> [What is needed] Your answer must be every line of the data that holds the string "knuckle".
====== Data for the task
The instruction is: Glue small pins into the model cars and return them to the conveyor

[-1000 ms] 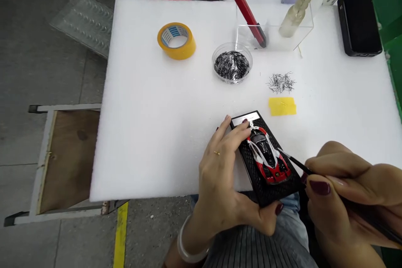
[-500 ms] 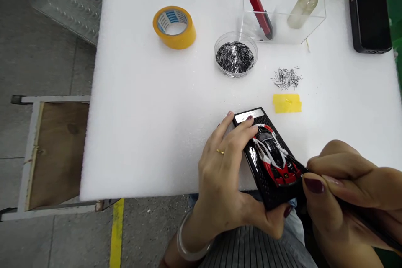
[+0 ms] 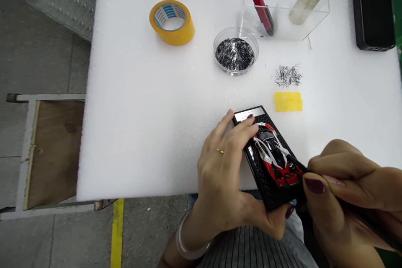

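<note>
My left hand (image 3: 222, 171) grips a black display base (image 3: 273, 199) that carries a model car (image 3: 273, 155) in red, white and black. Its fingertips press on the base's far end and the car's edge, and the thumb holds the near end. In my right hand (image 3: 342, 192) slim black tweezers (image 3: 297, 162) are pinched between thumb and fingers. Their tip touches or hovers just over the car's side; which of the two I cannot tell. Whether anything sits in the tip is too small to see. The base is tilted at the near edge of the white foam-topped table (image 3: 141, 134).
Beyond the base lie a yellow tape piece (image 3: 288, 101), loose black slivers (image 3: 287, 76) and a clear dish (image 3: 235, 52) full of them. Further back are a tape roll (image 3: 172, 23), a clear box (image 3: 282, 25) with a red cutter (image 3: 257, 0), and a black device (image 3: 373, 14).
The view has shifted slightly, so the table things sit a little higher in the picture. Both hands keep almost the same pose on the base and tweezers.
</note>
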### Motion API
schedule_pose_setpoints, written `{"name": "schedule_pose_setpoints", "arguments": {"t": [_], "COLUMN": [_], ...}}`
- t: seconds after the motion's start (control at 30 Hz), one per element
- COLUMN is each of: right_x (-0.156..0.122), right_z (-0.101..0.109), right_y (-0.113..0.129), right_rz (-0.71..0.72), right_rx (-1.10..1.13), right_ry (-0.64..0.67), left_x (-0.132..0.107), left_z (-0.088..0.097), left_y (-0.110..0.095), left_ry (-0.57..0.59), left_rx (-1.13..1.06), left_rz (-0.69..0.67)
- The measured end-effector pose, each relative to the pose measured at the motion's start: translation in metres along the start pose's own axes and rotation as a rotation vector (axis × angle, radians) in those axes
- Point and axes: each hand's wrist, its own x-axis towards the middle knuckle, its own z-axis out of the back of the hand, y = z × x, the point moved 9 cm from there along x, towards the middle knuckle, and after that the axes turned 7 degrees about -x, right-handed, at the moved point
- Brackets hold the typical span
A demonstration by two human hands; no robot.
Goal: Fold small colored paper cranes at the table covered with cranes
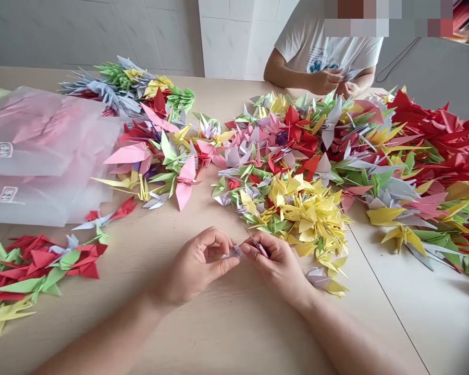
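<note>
Near the table's front, my left hand [195, 265] pinches a small grey-lavender folded paper piece [233, 252] between thumb and fingers. My right hand [278, 264] is closed beside it, thumb tip against or very near the paper. From its fingers sticks a thin, pointed metal tool [254, 238] with a pinkish part; its exact kind cannot be made out. Just beyond my right hand lies a heap of small yellow paper cranes [303, 200]. A lavender and yellow crane [325, 281] rests by my right wrist.
Mixed paper cranes [258, 135] spread across the table's middle, with large red ones [445, 130] at right. Translucent bags [42, 192] stand left, and red and green cranes [39, 265] lie in front. Opposite, a person [297, 67] handles pale paper. A seam [386, 297] crosses the table.
</note>
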Motion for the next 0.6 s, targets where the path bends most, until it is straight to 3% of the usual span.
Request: {"name": "schedule_pose_setpoints", "arguments": {"t": [0.27,0.6], "right_x": [-0.001,-0.001], "right_z": [0.002,0.005], "right_y": [-0.015,-0.009], "right_rz": [-0.106,-0.055], "right_rx": [0.11,0.015], "right_ry": [-0.018,-0.055], "left_x": [0.0,-0.002], "left_z": [-0.005,-0.004], "left_y": [0.01,0.01], "left_ry": [0.052,0.029], "left_rx": [-0.142,-0.395], "left_rz": [0.11,0.186]}}
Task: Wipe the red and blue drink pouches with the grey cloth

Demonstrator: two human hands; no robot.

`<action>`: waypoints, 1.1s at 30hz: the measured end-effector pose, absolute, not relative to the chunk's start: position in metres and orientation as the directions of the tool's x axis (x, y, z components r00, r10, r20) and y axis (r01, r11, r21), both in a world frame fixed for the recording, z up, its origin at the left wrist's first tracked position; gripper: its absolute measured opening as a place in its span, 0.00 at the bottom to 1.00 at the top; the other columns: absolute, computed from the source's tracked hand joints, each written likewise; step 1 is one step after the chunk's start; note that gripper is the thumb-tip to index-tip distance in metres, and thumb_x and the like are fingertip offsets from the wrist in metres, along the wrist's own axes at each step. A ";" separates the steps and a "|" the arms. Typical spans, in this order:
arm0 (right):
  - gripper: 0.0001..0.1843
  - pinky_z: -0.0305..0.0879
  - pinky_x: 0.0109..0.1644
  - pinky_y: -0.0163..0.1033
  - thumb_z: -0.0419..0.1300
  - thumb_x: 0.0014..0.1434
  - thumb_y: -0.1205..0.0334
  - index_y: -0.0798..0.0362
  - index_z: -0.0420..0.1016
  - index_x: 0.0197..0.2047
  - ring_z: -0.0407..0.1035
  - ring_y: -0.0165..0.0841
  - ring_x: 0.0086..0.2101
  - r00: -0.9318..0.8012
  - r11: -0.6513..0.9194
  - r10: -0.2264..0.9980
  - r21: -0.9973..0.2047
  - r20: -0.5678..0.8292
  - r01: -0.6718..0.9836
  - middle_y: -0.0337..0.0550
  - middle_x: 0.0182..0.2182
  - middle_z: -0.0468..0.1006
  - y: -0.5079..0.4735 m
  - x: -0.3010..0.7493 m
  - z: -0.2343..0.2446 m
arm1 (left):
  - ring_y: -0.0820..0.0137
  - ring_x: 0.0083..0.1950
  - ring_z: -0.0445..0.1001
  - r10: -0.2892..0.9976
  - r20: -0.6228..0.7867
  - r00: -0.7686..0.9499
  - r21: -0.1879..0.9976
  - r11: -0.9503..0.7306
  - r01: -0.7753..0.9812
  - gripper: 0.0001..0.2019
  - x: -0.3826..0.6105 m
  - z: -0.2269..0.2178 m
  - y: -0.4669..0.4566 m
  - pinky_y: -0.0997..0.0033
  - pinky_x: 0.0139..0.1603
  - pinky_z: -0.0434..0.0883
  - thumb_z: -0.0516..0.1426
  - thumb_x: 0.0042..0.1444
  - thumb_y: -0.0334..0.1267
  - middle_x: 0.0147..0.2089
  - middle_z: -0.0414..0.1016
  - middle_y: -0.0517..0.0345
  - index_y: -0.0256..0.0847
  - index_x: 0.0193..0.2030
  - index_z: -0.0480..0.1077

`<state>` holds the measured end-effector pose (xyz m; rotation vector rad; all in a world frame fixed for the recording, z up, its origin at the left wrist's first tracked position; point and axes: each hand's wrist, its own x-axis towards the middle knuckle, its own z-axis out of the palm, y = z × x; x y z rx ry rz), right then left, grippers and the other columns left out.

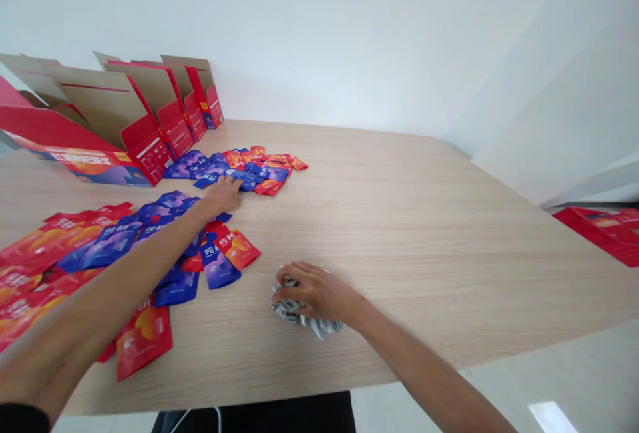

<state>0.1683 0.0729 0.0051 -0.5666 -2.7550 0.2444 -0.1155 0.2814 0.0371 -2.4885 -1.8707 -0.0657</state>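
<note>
My left hand reaches out to the far pile, its fingers curled down on a blue pouch. Red and blue pouches overlap around it. My right hand is closed over a crumpled grey-and-white bundle on the tabletop; the palm hides much of it, and its exact kind is unclear. Between the hands lie a red pouch with an orange fruit picture and a blue pouch, at the edge of a larger heap. My left forearm crosses above that heap.
Open red cardboard boxes with raised brown flaps stand in a row at the back left. Many red pouches cover the left of the wooden table. A red box with red packets sits beyond the right edge. A white wall borders the back.
</note>
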 end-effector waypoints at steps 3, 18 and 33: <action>0.18 0.70 0.56 0.41 0.71 0.62 0.63 0.48 0.77 0.54 0.70 0.35 0.50 -0.871 0.907 0.410 -0.221 0.270 0.359 0.48 0.51 0.73 0.074 0.169 0.005 | 0.46 0.67 0.66 0.956 0.048 0.289 -0.052 -0.287 0.957 0.25 -0.096 0.026 0.294 0.53 0.65 0.64 0.51 0.64 0.30 0.65 0.69 0.28 0.28 0.67 0.67; 0.17 0.71 0.56 0.41 0.71 0.62 0.64 0.50 0.77 0.53 0.71 0.36 0.49 -0.863 0.914 0.397 -0.219 0.314 0.341 0.48 0.51 0.73 0.074 0.170 0.008 | 0.47 0.67 0.65 0.961 0.074 0.268 0.045 -0.272 0.961 0.21 -0.089 0.023 0.281 0.54 0.63 0.65 0.51 0.62 0.29 0.65 0.67 0.27 0.26 0.62 0.68; 0.13 0.76 0.50 0.43 0.62 0.66 0.68 0.47 0.77 0.52 0.71 0.39 0.48 -0.456 0.847 0.530 -0.426 0.715 0.317 0.48 0.47 0.70 0.069 0.169 0.005 | 0.58 0.36 0.77 0.998 -0.026 -0.050 0.955 0.040 0.294 0.13 -0.069 0.056 0.160 0.59 0.42 0.76 0.55 0.59 0.44 0.32 0.76 0.51 0.36 0.39 0.75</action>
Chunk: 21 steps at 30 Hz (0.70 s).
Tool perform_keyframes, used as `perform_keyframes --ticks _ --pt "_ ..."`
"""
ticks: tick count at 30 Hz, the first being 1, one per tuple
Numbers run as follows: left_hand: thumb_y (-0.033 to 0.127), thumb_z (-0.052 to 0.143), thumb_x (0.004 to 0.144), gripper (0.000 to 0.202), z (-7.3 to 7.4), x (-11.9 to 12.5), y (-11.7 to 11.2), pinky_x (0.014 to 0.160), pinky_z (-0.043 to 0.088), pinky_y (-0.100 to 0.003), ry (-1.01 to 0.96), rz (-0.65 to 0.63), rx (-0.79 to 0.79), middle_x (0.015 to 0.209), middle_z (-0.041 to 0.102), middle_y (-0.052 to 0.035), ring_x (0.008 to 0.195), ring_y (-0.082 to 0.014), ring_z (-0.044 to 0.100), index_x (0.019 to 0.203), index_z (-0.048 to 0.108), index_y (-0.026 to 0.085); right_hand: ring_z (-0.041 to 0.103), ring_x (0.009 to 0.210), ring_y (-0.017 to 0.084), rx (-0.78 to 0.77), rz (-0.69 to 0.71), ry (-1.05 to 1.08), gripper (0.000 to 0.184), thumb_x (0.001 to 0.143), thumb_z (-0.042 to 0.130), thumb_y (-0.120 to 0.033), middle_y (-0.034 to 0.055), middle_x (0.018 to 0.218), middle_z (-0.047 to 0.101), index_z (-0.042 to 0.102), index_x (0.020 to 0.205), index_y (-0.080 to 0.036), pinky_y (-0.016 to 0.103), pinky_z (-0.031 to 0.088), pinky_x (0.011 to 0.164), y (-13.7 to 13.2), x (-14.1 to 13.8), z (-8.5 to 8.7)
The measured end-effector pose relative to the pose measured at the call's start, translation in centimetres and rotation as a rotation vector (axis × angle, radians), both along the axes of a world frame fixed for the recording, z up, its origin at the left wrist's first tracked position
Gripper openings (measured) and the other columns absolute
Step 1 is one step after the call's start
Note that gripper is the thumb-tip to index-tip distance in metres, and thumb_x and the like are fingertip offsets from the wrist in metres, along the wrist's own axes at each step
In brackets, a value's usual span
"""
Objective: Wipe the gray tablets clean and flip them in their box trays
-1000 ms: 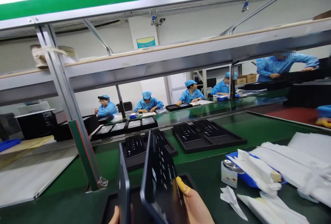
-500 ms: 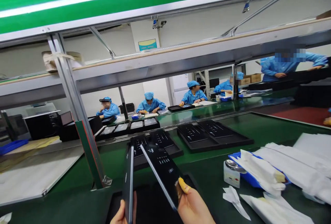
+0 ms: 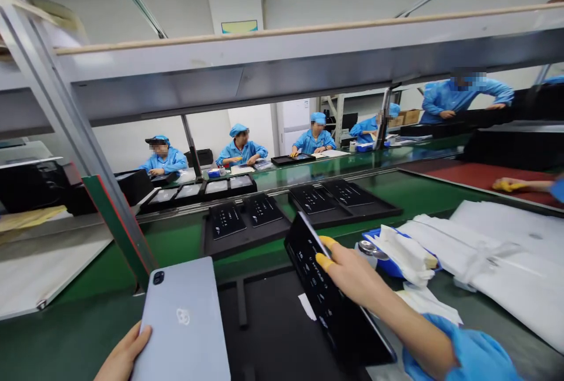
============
> [The answer]
- Point and axes: each hand's wrist, its own x-axis towards the middle knuckle, its own z-axis out of the back of the hand, y = z × x, the point moved 9 cm from there along x, towards the middle knuckle, and after that the axes turned 7 degrees about -x, right-handed, at the moved point
`<state>` holds the measured end-effector pose (xyz m; rotation vector rad; all in a world frame fixed for the recording, z up, its origin at the left wrist's first tracked position; point and axes: each hand's wrist, its own x-axis towards the middle knuckle, its own z-axis out of the palm, y = z × x; x y z rx ry rz), right then left, grippers and the other columns left out.

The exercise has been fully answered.